• [INFORMATION SHOWN]

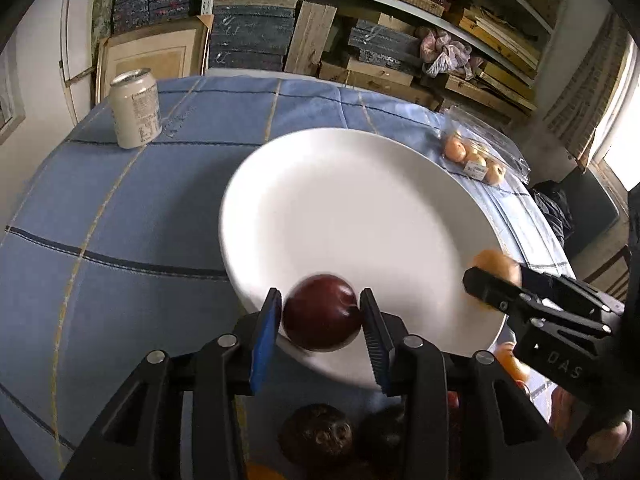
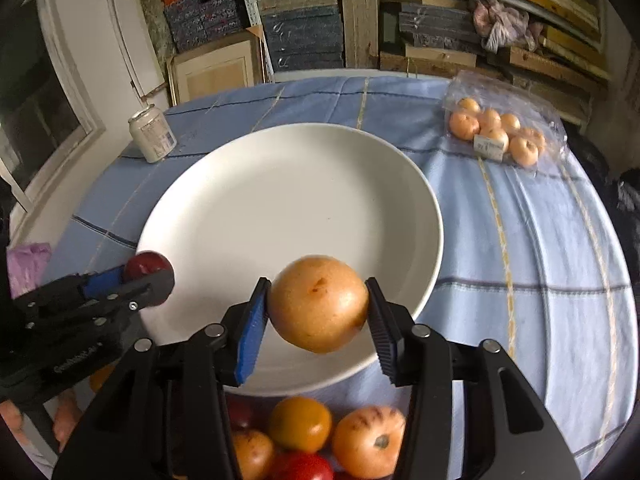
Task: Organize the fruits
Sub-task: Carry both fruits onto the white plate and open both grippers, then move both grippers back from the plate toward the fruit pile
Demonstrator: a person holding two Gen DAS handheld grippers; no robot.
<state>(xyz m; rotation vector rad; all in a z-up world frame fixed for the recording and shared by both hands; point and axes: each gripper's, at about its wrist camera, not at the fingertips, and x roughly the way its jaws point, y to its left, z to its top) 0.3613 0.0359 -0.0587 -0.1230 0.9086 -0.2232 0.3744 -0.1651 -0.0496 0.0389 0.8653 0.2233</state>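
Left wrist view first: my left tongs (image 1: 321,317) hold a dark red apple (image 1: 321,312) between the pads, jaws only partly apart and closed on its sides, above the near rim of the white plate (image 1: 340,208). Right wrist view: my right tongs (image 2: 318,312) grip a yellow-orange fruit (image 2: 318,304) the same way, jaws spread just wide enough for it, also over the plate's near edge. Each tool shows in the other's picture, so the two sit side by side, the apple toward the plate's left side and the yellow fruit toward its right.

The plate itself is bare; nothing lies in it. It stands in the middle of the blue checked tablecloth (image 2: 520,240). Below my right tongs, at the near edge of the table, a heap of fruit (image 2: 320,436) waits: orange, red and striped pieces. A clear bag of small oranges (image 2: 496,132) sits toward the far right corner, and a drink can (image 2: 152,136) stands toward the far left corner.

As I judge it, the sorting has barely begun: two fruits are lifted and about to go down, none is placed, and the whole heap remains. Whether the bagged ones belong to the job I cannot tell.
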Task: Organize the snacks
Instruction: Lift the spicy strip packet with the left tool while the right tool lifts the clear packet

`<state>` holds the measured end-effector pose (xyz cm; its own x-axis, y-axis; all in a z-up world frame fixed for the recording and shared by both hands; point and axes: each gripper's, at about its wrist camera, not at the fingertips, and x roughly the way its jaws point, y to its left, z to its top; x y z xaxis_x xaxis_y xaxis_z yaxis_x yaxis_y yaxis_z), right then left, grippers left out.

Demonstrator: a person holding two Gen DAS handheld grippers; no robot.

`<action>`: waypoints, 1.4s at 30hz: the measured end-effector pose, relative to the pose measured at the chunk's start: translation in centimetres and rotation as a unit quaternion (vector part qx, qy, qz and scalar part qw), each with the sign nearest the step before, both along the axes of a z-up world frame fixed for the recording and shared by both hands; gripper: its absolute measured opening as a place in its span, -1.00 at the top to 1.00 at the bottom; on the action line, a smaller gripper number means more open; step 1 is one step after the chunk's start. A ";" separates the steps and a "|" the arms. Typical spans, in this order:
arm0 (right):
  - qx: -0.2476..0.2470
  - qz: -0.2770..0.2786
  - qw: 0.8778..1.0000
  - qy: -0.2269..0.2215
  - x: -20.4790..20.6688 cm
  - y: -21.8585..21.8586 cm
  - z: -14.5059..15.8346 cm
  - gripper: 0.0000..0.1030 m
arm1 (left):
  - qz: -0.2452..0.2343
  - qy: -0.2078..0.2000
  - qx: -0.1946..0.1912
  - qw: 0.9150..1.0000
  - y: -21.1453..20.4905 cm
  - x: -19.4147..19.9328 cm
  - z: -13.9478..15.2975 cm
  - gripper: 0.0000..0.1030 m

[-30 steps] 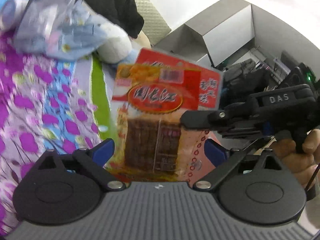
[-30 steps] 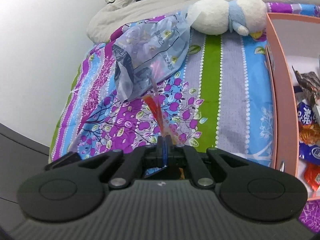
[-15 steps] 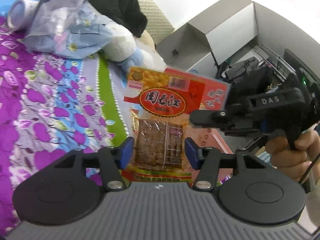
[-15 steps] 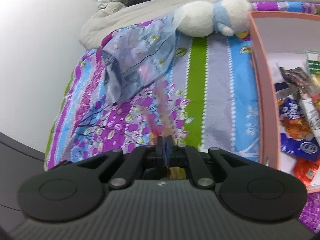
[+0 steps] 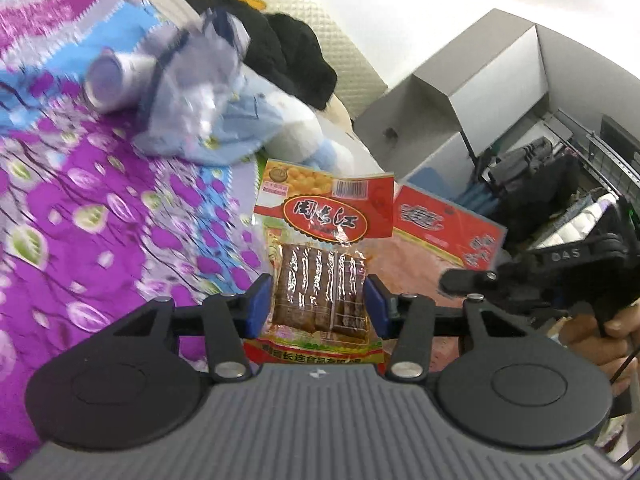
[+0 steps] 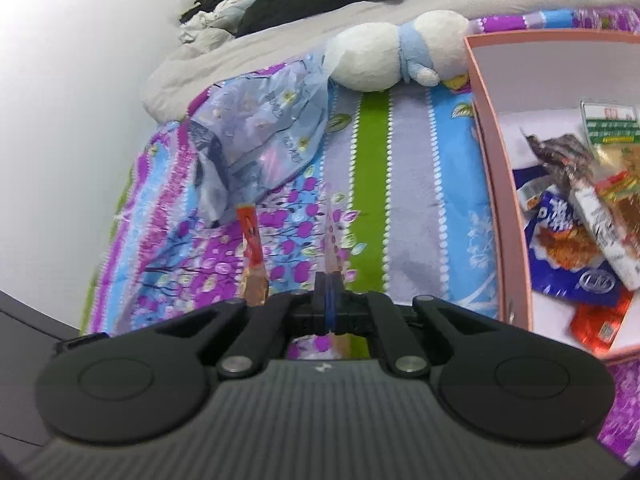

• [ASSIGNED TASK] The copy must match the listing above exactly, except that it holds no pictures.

• [ANSWER BOX]
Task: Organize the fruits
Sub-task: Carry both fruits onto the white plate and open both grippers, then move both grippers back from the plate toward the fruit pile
Demonstrator: a person holding two Gen DAS handheld grippers; no robot.
<state>(xyz m; rotation vector rad; all in a z-up world frame fixed for the recording and shared by both hands; point and axes: each gripper's, at about its wrist camera, not at the fingertips, and x roughly the way its jaws point, y to its left, z to its top) 0.3613 0.0359 -0.0587 -0.1230 0.9086 -0.2232 0.3744 -0.1651 -0.0496 0.0389 0.8653 0.2233</state>
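Left wrist view first: my left tongs (image 1: 321,317) hold a dark red apple (image 1: 321,312) between the pads, jaws only partly apart and closed on its sides, above the near rim of the white plate (image 1: 340,208). Right wrist view: my right tongs (image 2: 318,312) grip a yellow-orange fruit (image 2: 318,304) the same way, jaws spread just wide enough for it, also over the plate's near edge. Each tool shows in the other's picture, so the two sit side by side, the apple toward the plate's left side and the yellow fruit toward its right.

The plate itself is bare; nothing lies in it. It stands in the middle of the blue checked tablecloth (image 2: 520,240). Below my right tongs, at the near edge of the table, a heap of fruit (image 2: 320,436) waits: orange, red and striped pieces. A clear bag of small oranges (image 2: 496,132) sits toward the far right corner, and a drink can (image 2: 152,136) stands toward the far left corner.

As I judge it, the sorting has barely begun: two fruits are lifted and about to go down, none is placed, and the whole heap remains. Whether the bagged ones belong to the job I cannot tell.
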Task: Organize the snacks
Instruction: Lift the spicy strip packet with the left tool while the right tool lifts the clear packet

`<state>` holds the measured end-effector pose (xyz cm; its own x-axis, y-axis; all in a z-up world frame fixed for the recording and shared by both hands; point and axes: each gripper's, at about its wrist camera, not at the fingertips, and x roughly the way its jaws point, y to its left, z to its top; x y z xaxis_x xaxis_y xaxis_z yaxis_x yaxis_y yaxis_z), right then left, grippers left out.

Demonstrator: a person holding two Gen DAS handheld grippers; no robot.

`<action>`: waypoints, 1.4s at 30hz: the measured end-effector pose, relative to the pose measured at the chunk's start: translation in centimetres and rotation as a unit quaternion (vector part qx, qy, qz and scalar part qw), each with the sign nearest the step before, both along the axes of a z-up world frame fixed for the recording and shared by both hands; gripper: its absolute measured opening as a place in its span, -1.00 at the top to 1.00 at the bottom; on the action line, a smaller gripper number means more open; step 1 is one step after the chunk's start. A ";" separates the steps and a "|" the arms. Typical spans, in this order:
arm0 (right):
  - qx: -0.2476..0.2470
  - qz: -0.2770..0.2786
  - qw: 0.8778..1.0000
  - qy: -0.2269..0.2215
  - x: -20.4790..20.6688 cm
  - y: -21.8585..21.8586 cm
  - z: -14.5059..15.8346 cm
  - gripper: 0.0000..0.1030 m
arm1 (left):
  - qz: -0.2452..0.2343
  - qy: -0.2078..0.2000
  - qx: -0.1946..0.1912
  - qw: 0.9150..1.0000
  - y: -21.1453..20.4905 cm
  - x: -19.4147..19.9328 cm
  - z: -13.9478..15.2975 cm
  - gripper: 0.0000..0.1030 m

[-30 steps] 
[-30 steps] 
[-15 steps] 
[-15 steps] 
[+0 steps] 
[+0 steps] 

What the exercise asked for has been given in full.